Work instruction =
Would you please reproduce all the entries word for word, minus the pictures?

Dataset entries =
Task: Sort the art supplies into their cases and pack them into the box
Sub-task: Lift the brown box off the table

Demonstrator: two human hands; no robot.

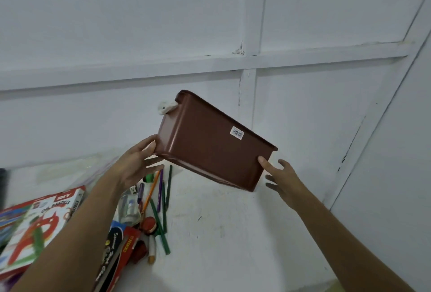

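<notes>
A brown box (pixel 214 142) is up in the air in front of the white wall (pixel 116 23), tipped so that its underside, with a small barcode sticker (pixel 237 132), faces the camera and its rim points away and up. The left hand (pixel 137 163) is at the box's lower-left end: the thumb lies against the end wall and the fingers reach below the bottom edge, fairly straight, so it supports more than it clasps. The right hand (pixel 283 178) is at the lower-right corner, thumb tip touching the underside near that corner, the other fingers spread and loose behind it; whether they touch the box cannot be told. A white latch (pixel 166 107) sticks out at the box's upper-left end. Below the box, on the white bench (pixel 233 233), a loose heap of pens (pixel 161 210) lies under the left forearm, toward the bench's left side. Further left, an oil pastels case (pixel 44 219) lies flat, and a red-and-black carton (pixel 116 254) sits at the near-left edge, partly under the arm.
</notes>
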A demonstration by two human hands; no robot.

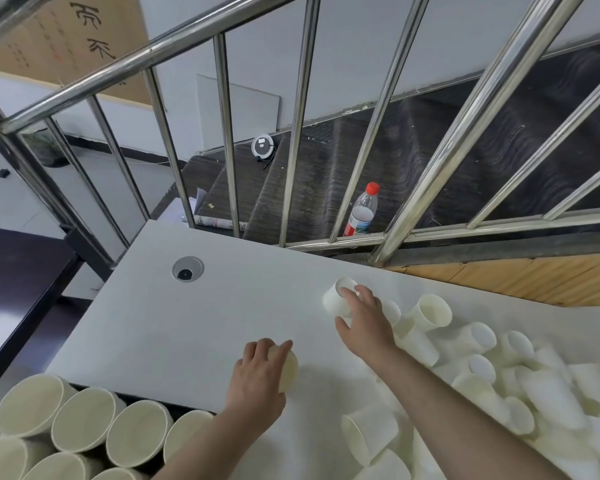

Response area =
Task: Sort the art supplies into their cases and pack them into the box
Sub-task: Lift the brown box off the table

Demonstrator: two human hands; no robot.


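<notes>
A brown box (pixel 214 142) is up in the air in front of the white wall (pixel 116 23), tipped so that its underside, with a small barcode sticker (pixel 237 132), faces the camera and its rim points away and up. The left hand (pixel 137 163) is at the box's lower-left end: the thumb lies against the end wall and the fingers reach below the bottom edge, fairly straight, so it supports more than it clasps. The right hand (pixel 283 178) is at the lower-right corner, thumb tip touching the underside near that corner, the other fingers spread and loose behind it; whether they touch the box cannot be told. A white latch (pixel 166 107) sticks out at the box's upper-left end. Below the box, on the white bench (pixel 233 233), a loose heap of pens (pixel 161 210) lies under the left forearm, toward the bench's left side. Further left, an oil pastels case (pixel 44 219) lies flat, and a red-and-black carton (pixel 116 254) sits at the near-left edge, partly under the arm.
</notes>
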A demonstration by two human hands; no robot.

This exercise has been completed.